#### Work instructions:
The data below should be transcribed in full, with no picture included.

#### Collected data:
═══

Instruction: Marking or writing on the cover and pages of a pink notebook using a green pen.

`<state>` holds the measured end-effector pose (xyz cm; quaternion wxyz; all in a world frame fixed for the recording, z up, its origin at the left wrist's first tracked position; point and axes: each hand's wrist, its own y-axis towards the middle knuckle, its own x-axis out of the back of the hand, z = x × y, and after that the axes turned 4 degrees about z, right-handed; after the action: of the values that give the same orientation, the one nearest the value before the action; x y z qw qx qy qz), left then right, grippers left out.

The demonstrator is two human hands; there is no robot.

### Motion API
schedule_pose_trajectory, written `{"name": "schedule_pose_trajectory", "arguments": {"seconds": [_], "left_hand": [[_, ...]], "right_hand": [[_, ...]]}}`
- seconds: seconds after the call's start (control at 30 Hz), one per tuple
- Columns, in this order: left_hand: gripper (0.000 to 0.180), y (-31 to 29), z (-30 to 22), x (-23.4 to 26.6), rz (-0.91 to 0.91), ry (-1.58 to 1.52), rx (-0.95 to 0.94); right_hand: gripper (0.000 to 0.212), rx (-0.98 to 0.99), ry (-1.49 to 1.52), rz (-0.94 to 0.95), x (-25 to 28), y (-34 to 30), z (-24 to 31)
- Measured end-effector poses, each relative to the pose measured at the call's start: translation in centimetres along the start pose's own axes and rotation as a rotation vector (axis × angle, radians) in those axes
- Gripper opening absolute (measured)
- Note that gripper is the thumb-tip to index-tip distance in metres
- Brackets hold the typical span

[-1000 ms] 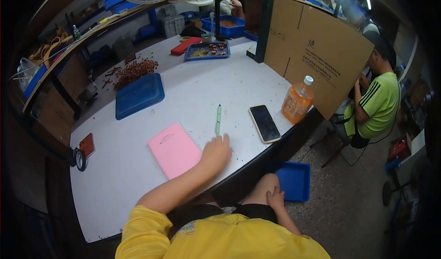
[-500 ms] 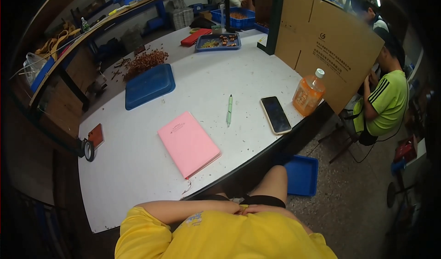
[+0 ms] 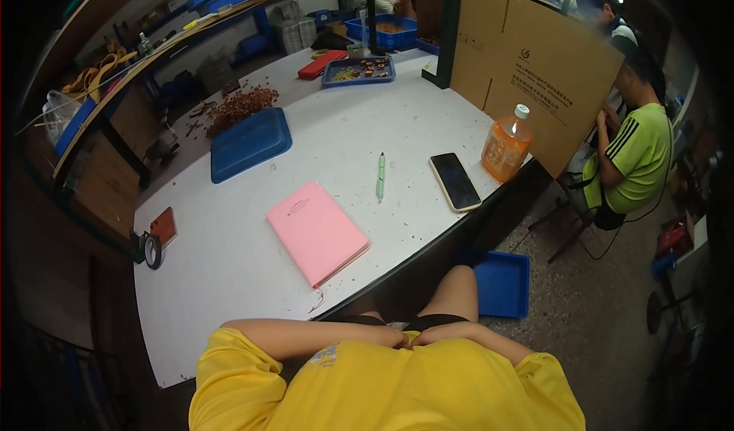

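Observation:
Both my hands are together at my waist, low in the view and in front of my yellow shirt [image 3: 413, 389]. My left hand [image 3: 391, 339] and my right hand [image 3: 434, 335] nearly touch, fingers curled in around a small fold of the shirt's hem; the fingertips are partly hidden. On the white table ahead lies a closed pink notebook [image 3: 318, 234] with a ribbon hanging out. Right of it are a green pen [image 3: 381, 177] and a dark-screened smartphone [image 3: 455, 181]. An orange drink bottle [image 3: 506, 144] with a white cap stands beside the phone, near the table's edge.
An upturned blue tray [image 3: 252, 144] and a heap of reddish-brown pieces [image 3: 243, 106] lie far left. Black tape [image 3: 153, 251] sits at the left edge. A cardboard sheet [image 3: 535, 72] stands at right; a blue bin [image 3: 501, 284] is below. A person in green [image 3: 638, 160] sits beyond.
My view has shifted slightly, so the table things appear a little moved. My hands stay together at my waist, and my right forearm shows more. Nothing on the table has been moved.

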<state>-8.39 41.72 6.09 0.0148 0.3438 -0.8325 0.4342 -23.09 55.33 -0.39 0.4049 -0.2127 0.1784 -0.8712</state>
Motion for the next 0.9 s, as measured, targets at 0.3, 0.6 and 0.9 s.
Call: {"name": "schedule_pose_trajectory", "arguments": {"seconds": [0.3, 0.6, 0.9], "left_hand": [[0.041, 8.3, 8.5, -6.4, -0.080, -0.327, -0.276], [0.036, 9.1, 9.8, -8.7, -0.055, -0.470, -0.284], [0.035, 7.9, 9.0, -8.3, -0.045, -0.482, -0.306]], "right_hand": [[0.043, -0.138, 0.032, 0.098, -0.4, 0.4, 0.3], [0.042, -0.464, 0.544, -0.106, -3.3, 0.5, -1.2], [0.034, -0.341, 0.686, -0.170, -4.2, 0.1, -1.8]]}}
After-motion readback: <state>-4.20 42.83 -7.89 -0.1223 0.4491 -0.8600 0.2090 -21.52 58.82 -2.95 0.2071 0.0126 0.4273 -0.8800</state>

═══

#### Response area:
Instruction: Marking or writing on the cover and pages of a pink notebook using a green pen.

`<state>` holds the measured end-effector pose (xyz cm; quaternion wxyz; all in a world frame fixed for the recording, z up, its origin at the left wrist's first tracked position; point and axes: each hand's wrist, its own y-axis towards the middle knuckle, its own x-axis out of the back of the hand, z = x × y, and after that the axes turned 4 degrees about z, right-handed; after the action: of the values that give the same orientation, the one nearest the value before the action; x y z qw qx qy qz), left then right, grippers left out.

The demonstrator is two human hands; there is no robot.

### Motion API
schedule_pose_trajectory, written `{"name": "schedule_pose_trajectory", "arguments": {"seconds": [_], "left_hand": [[_, ...]], "right_hand": [[_, ...]]}}`
- seconds: seconds after the call's start (control at 30 Hz), one per tuple
- Columns, in this order: left_hand: gripper (0.000 to 0.180), y (-31 to 29), z (-30 to 22), x (-23.4 to 26.6), rz (-0.91 to 0.91), ry (-1.58 to 1.52), rx (-0.95 to 0.94); right_hand: gripper (0.000 to 0.212), rx (-0.98 to 0.99), ry (-1.49 to 1.52), rz (-0.94 to 0.95), x (-25 to 28), y (-34 to 30), z (-24 to 31)
- Measured end-effector poses, each relative to the pose measured at the call's start: translation in centimetres along the start pose's own axes and rotation as a rotation vector (axis × angle, radians) in those axes
- Gripper opening absolute (measured)
- Note that gripper is the thumb-tip to index-tip distance in metres
- Brackets hold the typical span

[-1000 ms] 
[-500 ms] 
[+0 ms] 

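Observation:
Both my hands are together at my waist, low in the view and in front of my yellow shirt [image 3: 413, 389]. My left hand [image 3: 391, 339] and my right hand [image 3: 434, 335] nearly touch, fingers curled in around a small fold of the shirt's hem; the fingertips are partly hidden. On the white table ahead lies a closed pink notebook [image 3: 318, 234] with a ribbon hanging out. Right of it are a green pen [image 3: 381, 177] and a dark-screened smartphone [image 3: 455, 181]. An orange drink bottle [image 3: 506, 144] with a white cap stands beside the phone, near the table's edge.
An upturned blue tray [image 3: 252, 144] and a heap of reddish-brown pieces [image 3: 243, 106] lie far left. Black tape [image 3: 153, 251] sits at the left edge. A cardboard sheet [image 3: 535, 72] stands at right; a blue bin [image 3: 501, 284] is below. A person in green [image 3: 638, 160] sits beyond.
My view has shifted slightly, so the table things appear a little moved. My hands stay together at my waist, and my right forearm shows more. Nothing on the table has been moved.
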
<state>-8.39 41.72 6.09 0.0148 0.3438 -0.8325 0.4342 -23.09 55.33 -0.39 0.4049 -0.2127 0.1784 -0.8712</state>
Motion for the next 0.9 s, as measured, targets at 0.3, 0.6 and 0.9 s.
Call: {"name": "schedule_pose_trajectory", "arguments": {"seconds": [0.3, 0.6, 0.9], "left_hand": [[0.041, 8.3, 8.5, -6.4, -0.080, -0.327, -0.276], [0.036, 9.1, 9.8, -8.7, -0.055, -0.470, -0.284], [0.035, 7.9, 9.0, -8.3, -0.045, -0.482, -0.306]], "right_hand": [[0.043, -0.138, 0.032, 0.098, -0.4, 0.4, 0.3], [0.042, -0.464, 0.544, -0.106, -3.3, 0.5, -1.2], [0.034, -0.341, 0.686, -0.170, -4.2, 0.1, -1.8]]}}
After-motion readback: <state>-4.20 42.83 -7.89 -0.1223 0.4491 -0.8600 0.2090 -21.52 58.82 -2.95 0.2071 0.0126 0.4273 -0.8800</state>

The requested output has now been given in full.